I recently spoke at a panel on “Monetary Policy in the Future,” with Ben Bernanke and Gill Marcus at an IMF event Rethinking Macro Policy. A written version of my opening is posted below (longer than my usual post). Ben Bernanke posted his opening here. Our views are quite different and a serious debate followed (see USA Today article) about which I’ll write later.
Let me begin with a mini history of monetary policy in the United States during the past 50 years. When I first started doing monetary economics in the late 1960s and 1970s, monetary policy was highly discretionary and interventionist. It went from boom to bust and back again, repeatedly falling behind the curve, and then over-reacting. The Fed had lofty goals but no consistent strategy. If you measure macroeconomic performance as I do by both price stability and output stability, the results were terrible. Unemployment and inflation both rose.

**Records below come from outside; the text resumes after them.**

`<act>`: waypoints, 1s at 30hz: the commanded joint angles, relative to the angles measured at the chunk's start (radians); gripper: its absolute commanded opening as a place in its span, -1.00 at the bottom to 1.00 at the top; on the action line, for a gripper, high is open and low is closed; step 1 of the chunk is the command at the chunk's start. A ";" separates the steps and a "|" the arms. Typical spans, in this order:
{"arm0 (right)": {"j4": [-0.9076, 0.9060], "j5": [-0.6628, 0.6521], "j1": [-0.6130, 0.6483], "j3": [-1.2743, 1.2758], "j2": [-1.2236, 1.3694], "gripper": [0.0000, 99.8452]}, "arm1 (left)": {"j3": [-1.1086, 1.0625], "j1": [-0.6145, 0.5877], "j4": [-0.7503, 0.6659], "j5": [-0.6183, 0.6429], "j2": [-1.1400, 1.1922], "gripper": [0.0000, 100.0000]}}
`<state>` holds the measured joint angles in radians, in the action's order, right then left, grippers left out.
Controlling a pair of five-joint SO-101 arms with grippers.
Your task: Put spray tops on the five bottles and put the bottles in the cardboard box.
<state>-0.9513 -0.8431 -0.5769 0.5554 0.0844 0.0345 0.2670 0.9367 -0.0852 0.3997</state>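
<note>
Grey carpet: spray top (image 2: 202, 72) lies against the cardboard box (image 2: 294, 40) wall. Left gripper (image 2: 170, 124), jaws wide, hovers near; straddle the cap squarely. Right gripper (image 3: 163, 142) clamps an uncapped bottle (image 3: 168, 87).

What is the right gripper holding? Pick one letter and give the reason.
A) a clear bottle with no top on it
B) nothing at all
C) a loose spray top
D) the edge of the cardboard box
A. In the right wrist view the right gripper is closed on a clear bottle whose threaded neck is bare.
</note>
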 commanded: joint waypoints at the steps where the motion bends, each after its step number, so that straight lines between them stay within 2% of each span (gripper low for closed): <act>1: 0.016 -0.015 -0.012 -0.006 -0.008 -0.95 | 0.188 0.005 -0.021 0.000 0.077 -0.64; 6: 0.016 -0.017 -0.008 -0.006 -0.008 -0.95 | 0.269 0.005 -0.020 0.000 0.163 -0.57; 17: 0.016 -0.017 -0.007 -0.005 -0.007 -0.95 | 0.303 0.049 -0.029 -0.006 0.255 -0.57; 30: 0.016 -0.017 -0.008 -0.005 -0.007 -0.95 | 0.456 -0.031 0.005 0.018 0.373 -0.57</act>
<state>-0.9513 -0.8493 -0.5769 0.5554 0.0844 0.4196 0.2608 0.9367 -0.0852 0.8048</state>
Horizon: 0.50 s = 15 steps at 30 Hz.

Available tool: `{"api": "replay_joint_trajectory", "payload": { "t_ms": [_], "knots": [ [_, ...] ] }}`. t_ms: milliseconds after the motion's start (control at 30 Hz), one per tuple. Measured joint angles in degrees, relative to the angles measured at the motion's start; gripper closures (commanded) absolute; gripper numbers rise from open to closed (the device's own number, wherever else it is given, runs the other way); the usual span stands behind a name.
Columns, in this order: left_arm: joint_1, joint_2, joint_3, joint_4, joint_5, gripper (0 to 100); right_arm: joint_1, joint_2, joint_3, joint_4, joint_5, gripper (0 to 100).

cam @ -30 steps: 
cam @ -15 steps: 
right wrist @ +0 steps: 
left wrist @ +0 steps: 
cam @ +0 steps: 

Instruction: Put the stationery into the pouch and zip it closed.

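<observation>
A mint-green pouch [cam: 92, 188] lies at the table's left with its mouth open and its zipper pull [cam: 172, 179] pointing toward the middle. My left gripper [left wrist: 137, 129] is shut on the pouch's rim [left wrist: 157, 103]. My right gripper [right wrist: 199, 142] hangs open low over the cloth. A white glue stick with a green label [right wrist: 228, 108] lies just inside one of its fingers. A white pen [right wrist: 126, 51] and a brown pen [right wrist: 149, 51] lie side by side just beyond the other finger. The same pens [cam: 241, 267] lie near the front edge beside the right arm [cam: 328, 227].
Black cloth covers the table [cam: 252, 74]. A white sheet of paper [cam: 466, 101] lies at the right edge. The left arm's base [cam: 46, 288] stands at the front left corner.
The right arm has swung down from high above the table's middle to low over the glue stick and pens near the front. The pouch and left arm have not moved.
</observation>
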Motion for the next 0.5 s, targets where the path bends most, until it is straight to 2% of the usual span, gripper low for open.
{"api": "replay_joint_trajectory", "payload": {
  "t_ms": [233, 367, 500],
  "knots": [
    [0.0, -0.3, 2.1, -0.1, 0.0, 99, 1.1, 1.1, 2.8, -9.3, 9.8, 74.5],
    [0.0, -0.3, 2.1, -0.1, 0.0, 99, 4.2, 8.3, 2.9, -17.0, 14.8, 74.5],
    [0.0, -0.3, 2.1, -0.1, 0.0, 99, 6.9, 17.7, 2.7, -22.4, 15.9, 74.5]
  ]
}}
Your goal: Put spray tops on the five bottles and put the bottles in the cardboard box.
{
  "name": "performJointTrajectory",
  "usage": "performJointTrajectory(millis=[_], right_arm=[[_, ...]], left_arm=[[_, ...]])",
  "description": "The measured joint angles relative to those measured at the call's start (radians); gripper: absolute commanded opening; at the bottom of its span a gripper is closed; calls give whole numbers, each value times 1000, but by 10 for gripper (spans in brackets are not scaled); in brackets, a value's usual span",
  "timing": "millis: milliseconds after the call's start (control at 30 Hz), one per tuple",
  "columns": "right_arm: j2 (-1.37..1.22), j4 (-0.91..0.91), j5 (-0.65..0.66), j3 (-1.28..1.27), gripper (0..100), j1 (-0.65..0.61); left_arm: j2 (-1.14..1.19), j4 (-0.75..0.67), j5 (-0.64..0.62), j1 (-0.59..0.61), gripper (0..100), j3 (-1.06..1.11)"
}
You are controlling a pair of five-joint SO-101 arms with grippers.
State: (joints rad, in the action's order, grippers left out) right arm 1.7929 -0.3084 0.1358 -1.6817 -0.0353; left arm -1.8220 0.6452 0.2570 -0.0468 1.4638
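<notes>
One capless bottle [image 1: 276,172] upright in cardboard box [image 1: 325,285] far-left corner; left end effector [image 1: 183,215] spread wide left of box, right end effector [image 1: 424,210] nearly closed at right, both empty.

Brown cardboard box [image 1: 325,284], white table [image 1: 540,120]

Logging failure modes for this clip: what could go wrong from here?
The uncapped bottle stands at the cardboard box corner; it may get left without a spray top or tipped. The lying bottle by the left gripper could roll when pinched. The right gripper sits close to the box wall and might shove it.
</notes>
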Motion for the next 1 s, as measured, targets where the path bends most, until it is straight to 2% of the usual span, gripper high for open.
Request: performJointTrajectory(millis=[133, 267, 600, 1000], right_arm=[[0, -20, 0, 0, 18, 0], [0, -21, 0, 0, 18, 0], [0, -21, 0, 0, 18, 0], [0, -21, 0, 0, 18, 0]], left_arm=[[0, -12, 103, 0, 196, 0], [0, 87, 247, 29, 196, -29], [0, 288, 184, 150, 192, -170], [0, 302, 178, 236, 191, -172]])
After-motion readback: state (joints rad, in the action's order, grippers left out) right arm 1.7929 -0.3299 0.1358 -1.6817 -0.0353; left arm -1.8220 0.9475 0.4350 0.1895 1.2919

Then in the early 1980s policy changed. It became more focused, more systematic, more rules-based, and it stayed that way through the 1990s and into the start of this century. Using the same performance measures, the results were excellent. Inflation and unemployment both came down. We got the Great Moderation, or the NICE period (non-inflationary consistently expansionary) as Mervyn King put it. Researchers like John Judd and Glenn Rudebush at the San Francisco Fed and Richard Clarida, Mark Gertler and Jordi Gali showed that this improved performance was closely associated with more rules-based policy, which they defined as systematic changes in the instrument of policy—the federal funds rate—in response to developments in the economy.